Al, which stands for “assistant librarian,” lives in the History House with Ms. Scoggin and Mr. Brock. Ms. Scoggin was the library director and Mr. Brock one of its patrons. All three of them perished in the library fire and are now ghosts. Though Al practices being invisible, sometimes children see her when they tour the History House. She takes care of cooking for Ms. Scoggin and Mr. Brock and runs errands as needed. Al often thinks back on her experience as the assistant librarian, recalling one patron in particular: a quiet young boy who was reluctant to interact with any of the other patrons. Though Al invited him to discuss books with the Wednesday Book Club, the boy refused, preferring to read his books alone. In time, however, the boy and Al connected over the books they both liked. The boy grew and eventually secured an internship at the library; it was he who gave Al her nickname.

As their search for the truth continues, Evan and Rafe explore the site of the former library. Evan finds a set of keys there and keeps them. He learns that H. G. Higgins is merely a pseudonym but cannot uncover the author’s real name. A breakthrough occurs when Evan and Rafe decide to search a local treehouse in the woods, discovering that one of the keys Evan found at the library site opens its door.
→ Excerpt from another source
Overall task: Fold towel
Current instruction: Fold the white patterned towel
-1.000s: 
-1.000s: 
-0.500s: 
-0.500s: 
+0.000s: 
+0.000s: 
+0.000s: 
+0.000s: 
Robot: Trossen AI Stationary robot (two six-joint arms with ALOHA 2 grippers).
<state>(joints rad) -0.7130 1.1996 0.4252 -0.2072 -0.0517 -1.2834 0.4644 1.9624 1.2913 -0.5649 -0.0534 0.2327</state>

Inside the tree house, Evan realizes that the Polaroid photo was taken from that very spot. He posits that the young man in the photo may be H. G. Higgins. Fifth-grade graduation arrives, and Evan’s parents attend the celebration.

Meanwhile, the interest in the little free library grows, and Mortimer continues to guard the collection. He enjoys interacting with the new patrons. Al, however, grows worried about Ms. Scoggin, who seems increasingly unhappy. Al is surprised when a young boy arrives at the History House asking for her help in obtaining information about the library fire. Al provides the boy (Evan) with newspaper articles and feels useful and fulfilled for the first time. The news Evan uncovers, however, is that his father—then an intern at the library—is suspected of causing the fire.
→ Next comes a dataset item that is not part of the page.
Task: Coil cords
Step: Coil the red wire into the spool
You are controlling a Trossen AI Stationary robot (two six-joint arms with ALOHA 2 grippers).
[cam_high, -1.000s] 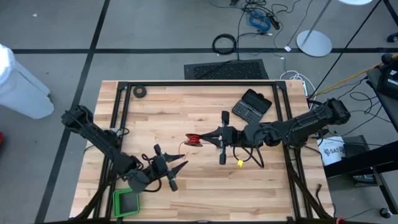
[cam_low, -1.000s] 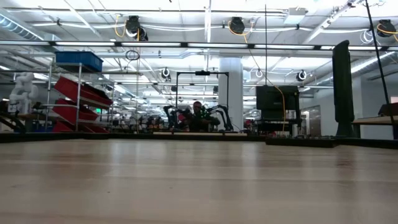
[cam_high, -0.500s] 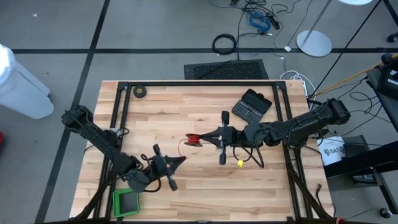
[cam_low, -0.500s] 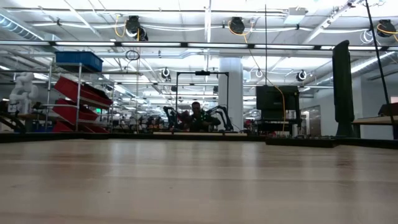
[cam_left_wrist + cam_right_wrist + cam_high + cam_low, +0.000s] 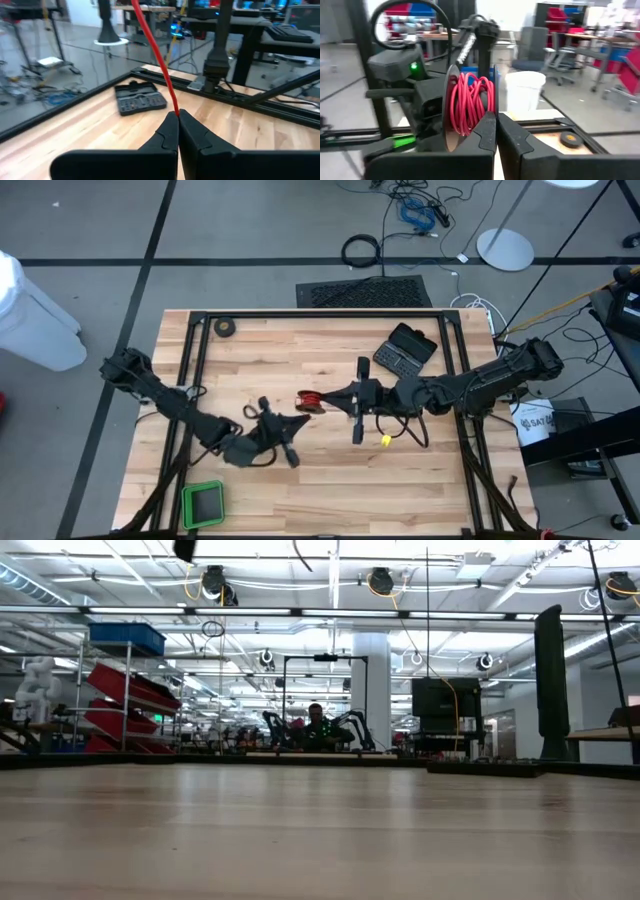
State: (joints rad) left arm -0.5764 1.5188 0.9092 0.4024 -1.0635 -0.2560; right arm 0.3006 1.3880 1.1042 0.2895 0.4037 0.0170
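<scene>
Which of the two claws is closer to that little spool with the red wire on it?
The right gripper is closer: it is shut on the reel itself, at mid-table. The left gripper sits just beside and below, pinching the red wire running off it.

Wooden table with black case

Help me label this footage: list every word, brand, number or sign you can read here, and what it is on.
"SAT": partial dark print on the white bucket on the floor beside the table's right edge; the rest is cut off or too small to read.
Nothing else is readable: the dark hinged tool case shows no legible text.
</scene>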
Evan races home and confronts his father, who insists that he loved the library and its books and denies setting the fire. However, he does reveal that he is H. G. Higgins. Back at the little free library, Mortimer chats with a group of mice who say that Mortimer looks like another cat they know. Mortimer grows excited, hoping this cat might be Petunia. His interaction with the mice sparks an idea, and Mortimer sets in motion a plan to reveal the truth of the mystery to Al.

As Mortimer and the mice set forth to execute their plan, Al sits inside the History House with Ms. Scoggin and Mr. Brock, who suddenly float up into the air. Al grabs them, trying to make them stay, but Ms. Scoggin insists that she and Mr. Brock need to move on, especially now that Al has found her purpose once again. Al lets them go and then reveals that she is not a ghost: She survived the fire thanks to Edward—Evan’s father and the boy who interned at the library—who helped her from the building.

Evan and his father arrive at the History House just in time to witness the mice staging a reenactment of what happened on the night of the fire. A mouse had been running around the basement with a matchstick in his mouth. Mortimer and Petunia chased the mouse, and the match was struck, accidentally causing the fire. Al, Evan, and his father know the truth of the cause of the fire, and Evan’s father and Al are reunited for the first time since that day.

Evan convinces his father to persuade the fire marshal to reopen the library investigation, and the department clears Evan’s father of any wrongdoing. With the money earned from his H. G. Higgins novels, Evan’s father funds the construction of a new library.